-- Opening Marker --

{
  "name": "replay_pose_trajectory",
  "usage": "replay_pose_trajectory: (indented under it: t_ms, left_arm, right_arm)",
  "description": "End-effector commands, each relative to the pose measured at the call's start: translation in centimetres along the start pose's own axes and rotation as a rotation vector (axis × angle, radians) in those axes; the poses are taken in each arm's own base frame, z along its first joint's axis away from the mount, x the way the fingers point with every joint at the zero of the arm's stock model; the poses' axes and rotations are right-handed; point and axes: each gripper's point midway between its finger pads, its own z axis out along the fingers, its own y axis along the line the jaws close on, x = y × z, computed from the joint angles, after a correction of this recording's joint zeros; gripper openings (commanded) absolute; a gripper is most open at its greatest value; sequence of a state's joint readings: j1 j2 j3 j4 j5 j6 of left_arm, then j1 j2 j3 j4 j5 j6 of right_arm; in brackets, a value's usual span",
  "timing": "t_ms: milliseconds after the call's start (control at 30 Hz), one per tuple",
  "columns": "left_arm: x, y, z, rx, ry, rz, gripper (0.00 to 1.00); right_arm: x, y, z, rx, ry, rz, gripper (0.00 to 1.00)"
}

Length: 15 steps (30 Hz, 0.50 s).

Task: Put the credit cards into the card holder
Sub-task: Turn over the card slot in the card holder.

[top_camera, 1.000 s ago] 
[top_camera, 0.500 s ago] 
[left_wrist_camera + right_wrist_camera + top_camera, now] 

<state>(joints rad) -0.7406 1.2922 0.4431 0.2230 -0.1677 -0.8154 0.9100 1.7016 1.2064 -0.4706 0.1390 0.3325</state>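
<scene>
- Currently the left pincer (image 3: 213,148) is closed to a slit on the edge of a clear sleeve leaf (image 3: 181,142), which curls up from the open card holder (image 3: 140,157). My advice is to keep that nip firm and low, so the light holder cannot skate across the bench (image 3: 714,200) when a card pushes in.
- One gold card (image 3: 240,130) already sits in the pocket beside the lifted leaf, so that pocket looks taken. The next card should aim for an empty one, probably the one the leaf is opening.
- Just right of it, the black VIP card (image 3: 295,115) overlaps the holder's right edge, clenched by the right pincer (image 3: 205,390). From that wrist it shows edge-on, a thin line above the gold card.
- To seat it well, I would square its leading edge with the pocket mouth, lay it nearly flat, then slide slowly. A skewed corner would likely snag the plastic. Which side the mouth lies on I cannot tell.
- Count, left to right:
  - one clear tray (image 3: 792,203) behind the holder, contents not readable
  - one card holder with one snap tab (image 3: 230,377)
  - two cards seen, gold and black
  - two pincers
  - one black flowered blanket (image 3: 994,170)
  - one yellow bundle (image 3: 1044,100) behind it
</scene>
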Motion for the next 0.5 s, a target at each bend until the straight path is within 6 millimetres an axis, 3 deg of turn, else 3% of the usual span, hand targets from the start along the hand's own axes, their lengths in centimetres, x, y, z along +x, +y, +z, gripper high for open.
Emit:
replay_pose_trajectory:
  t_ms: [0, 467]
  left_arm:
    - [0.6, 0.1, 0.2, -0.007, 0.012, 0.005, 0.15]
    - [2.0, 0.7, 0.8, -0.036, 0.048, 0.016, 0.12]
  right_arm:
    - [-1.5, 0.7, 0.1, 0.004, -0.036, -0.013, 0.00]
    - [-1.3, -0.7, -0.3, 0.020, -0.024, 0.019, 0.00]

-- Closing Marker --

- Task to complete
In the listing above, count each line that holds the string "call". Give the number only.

- Exercise response
2